◆ Dataset extract ◆
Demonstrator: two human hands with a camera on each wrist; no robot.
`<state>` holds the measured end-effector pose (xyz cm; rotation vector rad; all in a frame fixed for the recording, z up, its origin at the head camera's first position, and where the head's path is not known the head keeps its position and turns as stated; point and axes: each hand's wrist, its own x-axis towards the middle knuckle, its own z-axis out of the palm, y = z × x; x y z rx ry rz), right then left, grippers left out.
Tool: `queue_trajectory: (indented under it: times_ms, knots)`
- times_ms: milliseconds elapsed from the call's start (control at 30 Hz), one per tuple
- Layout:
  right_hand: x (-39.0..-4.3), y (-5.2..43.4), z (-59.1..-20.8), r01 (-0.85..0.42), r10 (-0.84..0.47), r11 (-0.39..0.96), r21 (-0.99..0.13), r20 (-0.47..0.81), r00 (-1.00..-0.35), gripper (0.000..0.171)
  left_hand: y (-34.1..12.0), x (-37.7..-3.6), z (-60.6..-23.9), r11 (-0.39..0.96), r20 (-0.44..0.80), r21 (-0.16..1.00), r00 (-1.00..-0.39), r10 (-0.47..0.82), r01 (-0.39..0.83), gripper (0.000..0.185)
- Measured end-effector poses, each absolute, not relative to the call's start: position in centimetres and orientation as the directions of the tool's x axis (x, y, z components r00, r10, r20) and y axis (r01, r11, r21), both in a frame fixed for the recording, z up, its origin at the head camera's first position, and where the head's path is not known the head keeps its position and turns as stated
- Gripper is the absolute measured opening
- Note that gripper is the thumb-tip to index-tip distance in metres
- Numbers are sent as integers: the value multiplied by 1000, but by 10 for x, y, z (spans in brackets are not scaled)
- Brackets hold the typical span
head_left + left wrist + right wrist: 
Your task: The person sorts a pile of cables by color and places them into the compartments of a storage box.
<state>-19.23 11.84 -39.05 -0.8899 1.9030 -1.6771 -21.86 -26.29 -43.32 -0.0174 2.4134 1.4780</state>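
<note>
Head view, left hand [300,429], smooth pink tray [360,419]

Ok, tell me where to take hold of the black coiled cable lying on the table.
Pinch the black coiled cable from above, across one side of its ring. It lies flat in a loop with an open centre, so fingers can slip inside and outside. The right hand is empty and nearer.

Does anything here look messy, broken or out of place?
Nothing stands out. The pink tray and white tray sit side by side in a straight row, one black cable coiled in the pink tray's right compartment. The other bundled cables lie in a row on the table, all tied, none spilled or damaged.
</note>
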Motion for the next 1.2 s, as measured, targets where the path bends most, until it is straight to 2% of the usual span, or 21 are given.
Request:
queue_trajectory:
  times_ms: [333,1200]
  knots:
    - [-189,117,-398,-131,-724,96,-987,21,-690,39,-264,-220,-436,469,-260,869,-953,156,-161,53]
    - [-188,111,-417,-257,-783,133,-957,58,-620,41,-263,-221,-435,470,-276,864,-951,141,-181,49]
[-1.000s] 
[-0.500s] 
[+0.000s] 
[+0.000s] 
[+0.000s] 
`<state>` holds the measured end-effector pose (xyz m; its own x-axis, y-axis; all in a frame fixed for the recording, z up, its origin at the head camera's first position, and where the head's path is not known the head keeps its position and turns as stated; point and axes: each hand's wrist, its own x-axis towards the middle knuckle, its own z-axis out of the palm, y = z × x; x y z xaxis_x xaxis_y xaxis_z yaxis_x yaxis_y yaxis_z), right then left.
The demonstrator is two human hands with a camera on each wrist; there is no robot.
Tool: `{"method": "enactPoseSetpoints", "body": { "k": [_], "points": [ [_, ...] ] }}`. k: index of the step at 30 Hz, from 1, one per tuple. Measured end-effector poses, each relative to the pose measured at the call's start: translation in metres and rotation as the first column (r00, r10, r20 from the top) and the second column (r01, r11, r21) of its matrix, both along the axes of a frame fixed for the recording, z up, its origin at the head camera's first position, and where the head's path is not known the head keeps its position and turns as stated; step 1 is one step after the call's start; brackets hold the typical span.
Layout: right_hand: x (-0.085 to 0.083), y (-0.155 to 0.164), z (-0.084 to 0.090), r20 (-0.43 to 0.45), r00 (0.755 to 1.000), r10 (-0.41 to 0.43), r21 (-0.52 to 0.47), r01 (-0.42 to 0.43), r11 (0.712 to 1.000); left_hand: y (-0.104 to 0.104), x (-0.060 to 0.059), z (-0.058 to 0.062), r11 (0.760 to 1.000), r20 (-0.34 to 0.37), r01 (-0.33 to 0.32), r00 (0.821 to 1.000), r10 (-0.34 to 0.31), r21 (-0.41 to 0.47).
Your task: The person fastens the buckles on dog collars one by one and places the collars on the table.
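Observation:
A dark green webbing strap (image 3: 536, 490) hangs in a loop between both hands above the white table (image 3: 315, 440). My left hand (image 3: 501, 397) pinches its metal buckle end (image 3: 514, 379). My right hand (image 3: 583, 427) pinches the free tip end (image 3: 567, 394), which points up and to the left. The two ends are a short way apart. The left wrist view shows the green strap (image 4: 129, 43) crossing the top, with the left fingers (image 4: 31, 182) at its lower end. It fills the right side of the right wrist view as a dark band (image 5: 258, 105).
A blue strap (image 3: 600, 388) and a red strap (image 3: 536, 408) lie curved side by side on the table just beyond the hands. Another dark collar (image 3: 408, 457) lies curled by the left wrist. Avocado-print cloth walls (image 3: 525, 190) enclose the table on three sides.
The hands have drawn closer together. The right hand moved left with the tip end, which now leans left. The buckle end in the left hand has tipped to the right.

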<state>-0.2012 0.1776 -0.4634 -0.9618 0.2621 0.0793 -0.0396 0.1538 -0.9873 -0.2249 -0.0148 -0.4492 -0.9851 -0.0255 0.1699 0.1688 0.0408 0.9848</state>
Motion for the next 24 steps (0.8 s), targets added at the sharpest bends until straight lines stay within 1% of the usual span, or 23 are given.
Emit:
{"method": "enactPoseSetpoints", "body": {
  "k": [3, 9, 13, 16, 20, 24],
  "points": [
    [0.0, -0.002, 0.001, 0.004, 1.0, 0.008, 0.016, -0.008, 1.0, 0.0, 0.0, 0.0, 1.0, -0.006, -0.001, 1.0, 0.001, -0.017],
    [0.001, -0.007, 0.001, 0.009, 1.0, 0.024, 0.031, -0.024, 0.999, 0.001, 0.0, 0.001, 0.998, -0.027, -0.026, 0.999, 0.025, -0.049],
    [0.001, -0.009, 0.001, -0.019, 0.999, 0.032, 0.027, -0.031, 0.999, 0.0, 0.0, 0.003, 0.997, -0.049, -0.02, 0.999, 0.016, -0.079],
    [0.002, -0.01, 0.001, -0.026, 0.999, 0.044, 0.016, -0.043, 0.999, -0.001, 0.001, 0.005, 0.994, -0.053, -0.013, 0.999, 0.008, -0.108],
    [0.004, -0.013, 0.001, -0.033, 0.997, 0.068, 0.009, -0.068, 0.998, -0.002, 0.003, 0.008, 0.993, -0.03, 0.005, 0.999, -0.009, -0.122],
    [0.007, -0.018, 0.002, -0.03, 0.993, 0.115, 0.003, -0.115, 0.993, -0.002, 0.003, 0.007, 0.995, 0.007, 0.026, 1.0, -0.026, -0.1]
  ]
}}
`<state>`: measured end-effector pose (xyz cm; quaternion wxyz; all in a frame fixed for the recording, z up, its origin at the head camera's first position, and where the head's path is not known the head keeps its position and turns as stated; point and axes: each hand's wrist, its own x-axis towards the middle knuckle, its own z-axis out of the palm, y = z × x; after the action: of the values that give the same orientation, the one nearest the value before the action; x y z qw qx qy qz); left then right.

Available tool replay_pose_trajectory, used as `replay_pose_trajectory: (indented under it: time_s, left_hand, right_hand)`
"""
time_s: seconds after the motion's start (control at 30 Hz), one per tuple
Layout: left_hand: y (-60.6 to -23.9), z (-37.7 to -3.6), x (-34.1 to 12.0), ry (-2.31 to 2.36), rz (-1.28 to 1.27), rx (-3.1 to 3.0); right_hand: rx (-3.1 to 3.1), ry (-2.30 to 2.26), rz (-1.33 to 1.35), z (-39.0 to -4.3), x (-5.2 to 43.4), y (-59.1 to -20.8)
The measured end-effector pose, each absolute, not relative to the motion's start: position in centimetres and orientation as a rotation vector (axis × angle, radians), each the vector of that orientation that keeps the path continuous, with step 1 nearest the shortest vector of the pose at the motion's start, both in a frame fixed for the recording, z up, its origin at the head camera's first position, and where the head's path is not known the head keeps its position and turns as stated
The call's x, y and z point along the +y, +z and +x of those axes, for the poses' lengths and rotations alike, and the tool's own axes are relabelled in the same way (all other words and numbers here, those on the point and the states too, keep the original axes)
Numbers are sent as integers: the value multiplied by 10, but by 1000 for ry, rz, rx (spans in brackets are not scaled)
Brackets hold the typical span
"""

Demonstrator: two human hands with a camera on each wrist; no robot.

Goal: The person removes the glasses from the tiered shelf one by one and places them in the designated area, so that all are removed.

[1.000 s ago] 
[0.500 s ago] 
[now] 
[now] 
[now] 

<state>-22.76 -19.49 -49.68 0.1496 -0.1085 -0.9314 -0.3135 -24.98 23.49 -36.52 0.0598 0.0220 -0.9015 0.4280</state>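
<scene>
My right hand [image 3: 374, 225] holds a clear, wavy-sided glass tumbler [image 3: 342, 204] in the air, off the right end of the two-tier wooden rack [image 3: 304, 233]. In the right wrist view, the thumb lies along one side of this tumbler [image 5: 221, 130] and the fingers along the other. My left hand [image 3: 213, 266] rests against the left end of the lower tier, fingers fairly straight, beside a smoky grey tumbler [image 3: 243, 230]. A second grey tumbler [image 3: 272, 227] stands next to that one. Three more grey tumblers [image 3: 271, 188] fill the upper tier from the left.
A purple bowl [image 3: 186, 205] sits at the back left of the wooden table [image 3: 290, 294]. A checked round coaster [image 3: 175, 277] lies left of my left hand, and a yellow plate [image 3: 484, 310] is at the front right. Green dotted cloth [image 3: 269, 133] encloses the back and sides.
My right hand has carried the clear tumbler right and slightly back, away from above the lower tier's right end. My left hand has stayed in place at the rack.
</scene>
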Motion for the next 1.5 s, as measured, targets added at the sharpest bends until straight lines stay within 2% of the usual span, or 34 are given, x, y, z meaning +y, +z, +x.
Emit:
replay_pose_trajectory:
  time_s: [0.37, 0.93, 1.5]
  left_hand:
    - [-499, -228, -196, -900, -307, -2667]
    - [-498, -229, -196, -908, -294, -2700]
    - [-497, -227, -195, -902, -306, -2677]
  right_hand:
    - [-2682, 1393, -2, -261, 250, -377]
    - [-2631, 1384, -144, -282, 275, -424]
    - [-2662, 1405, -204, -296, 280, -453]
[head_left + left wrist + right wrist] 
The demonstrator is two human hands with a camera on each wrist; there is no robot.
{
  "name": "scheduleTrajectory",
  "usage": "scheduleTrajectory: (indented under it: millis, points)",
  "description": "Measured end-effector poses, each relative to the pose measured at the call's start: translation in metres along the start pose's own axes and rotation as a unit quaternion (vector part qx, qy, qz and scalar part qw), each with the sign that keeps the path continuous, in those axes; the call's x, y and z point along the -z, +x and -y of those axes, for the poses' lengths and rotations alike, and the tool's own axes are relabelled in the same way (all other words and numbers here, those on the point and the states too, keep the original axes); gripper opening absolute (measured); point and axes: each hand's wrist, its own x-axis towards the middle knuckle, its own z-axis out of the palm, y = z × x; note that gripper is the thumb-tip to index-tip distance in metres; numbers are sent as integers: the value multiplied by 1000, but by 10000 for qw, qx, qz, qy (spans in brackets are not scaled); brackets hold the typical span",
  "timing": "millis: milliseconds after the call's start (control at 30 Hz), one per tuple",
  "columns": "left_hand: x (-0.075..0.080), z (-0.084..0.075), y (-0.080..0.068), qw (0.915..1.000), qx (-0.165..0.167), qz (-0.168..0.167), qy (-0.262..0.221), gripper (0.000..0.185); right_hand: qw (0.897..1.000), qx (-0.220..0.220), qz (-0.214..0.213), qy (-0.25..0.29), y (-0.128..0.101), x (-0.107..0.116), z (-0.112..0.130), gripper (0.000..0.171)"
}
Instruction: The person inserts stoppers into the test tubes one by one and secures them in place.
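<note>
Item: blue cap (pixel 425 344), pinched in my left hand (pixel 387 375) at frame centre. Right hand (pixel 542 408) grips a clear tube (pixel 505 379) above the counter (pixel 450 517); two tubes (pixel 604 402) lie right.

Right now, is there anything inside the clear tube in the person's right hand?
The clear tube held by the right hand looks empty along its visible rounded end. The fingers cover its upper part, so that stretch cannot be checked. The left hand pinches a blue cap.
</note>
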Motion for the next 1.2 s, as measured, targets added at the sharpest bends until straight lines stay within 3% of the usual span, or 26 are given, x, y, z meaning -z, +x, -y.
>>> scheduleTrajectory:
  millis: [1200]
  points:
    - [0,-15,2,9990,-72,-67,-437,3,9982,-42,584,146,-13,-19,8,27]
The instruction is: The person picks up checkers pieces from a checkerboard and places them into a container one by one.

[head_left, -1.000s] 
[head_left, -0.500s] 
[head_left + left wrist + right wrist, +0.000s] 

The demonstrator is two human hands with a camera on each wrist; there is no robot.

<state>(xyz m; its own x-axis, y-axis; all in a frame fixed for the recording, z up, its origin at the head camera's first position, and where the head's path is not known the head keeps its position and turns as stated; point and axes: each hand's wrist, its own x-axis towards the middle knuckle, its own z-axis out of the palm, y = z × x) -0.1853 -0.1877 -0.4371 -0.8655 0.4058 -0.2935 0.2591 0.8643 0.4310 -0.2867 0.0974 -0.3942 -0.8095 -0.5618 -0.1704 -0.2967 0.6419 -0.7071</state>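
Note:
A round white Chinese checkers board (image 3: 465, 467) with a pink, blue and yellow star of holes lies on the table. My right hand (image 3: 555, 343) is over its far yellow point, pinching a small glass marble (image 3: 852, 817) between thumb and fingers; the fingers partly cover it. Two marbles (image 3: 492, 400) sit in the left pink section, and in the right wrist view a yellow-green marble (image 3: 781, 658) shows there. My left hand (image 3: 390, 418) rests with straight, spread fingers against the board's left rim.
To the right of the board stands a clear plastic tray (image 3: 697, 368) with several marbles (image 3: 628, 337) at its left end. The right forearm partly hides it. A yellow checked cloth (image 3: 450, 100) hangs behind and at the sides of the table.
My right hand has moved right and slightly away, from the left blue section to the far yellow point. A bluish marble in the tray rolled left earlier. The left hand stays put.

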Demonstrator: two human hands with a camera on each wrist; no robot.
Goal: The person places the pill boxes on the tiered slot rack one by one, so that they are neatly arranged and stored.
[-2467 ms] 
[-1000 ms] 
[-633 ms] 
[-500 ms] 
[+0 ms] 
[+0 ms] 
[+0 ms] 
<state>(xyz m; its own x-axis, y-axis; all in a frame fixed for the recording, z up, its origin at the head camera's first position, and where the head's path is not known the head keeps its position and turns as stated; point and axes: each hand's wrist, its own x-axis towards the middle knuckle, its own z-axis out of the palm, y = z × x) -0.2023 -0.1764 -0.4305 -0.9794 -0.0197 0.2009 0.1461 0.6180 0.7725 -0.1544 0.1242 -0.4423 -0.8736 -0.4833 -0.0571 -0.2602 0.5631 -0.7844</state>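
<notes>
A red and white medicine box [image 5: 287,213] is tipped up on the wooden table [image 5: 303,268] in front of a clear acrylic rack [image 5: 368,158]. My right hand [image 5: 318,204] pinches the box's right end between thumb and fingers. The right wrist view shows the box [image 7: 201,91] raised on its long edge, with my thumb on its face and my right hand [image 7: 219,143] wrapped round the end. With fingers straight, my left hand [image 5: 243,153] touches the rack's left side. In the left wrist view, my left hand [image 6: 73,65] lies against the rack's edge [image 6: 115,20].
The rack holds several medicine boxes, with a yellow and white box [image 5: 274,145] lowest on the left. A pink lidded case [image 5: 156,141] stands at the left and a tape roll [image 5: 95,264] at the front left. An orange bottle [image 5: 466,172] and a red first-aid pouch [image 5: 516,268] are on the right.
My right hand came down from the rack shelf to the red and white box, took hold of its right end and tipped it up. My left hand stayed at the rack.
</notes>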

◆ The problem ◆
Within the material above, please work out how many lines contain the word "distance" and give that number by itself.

◆ Result of this task ◆
2